Information shown
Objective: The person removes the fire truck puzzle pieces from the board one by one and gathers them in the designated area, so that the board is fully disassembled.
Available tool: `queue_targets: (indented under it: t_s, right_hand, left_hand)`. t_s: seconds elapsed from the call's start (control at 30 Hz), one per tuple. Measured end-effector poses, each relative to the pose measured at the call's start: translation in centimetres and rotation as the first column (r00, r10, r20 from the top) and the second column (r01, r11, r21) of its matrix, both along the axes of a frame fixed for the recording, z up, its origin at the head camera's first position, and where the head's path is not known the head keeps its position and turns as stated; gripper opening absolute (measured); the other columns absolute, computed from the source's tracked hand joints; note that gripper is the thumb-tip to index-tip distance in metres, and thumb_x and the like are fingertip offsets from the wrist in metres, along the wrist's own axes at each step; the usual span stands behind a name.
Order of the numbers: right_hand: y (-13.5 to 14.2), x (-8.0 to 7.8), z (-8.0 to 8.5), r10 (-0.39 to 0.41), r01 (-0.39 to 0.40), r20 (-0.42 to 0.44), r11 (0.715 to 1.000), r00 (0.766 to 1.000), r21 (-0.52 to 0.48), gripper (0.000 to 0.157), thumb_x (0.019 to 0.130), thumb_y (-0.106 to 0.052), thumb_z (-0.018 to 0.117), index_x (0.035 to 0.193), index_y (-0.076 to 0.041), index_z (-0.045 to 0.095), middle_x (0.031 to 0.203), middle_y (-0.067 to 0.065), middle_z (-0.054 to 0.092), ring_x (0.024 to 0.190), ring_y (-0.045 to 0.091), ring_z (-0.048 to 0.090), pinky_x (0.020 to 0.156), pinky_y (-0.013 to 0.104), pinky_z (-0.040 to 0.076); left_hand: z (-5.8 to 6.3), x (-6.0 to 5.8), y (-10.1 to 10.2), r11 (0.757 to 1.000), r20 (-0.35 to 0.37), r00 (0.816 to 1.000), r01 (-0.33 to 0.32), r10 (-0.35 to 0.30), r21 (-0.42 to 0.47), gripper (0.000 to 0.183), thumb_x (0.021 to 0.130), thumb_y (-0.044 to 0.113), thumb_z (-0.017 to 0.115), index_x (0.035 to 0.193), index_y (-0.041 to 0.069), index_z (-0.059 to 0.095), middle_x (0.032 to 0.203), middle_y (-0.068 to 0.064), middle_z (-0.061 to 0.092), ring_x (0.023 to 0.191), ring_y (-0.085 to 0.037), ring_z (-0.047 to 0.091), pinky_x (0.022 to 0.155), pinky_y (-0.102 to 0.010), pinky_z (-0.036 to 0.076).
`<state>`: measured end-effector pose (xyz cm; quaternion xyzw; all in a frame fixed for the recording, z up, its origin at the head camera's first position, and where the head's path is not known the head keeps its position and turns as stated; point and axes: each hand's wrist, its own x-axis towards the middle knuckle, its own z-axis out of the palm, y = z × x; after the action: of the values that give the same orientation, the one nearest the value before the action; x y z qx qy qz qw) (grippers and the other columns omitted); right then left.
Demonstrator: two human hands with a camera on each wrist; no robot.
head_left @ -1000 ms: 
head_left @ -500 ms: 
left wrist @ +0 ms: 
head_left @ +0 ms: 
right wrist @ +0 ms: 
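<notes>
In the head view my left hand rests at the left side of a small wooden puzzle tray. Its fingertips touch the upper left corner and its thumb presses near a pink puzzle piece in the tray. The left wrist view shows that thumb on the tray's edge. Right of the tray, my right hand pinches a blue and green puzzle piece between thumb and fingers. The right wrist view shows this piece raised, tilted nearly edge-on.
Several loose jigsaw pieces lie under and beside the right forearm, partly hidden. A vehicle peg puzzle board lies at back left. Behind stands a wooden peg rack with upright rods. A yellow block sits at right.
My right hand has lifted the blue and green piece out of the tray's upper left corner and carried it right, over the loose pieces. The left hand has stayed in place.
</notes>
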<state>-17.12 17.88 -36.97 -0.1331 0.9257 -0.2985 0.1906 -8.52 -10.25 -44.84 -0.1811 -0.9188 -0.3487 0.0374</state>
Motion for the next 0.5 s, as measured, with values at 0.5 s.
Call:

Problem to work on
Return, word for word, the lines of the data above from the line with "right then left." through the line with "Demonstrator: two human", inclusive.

Finished exercise
`<state>`: measured end-effector pose (xyz cm; quaternion xyzw; all in a frame fixed for the recording, z up, its origin at the head camera's first position, and where the head's path is not known the head keeps its position and turns as stated; point and axes: each hand's wrist, its own x-axis towards the middle knuckle, its own z-axis out of the palm, y = z × x; after the action: of the values that give the same orientation, the one nearest the value before the action; x y z qx qy qz qw) (grippers and the other columns omitted); right then left.
Demonstrator: two human hands with a camera on each wrist; no robot.

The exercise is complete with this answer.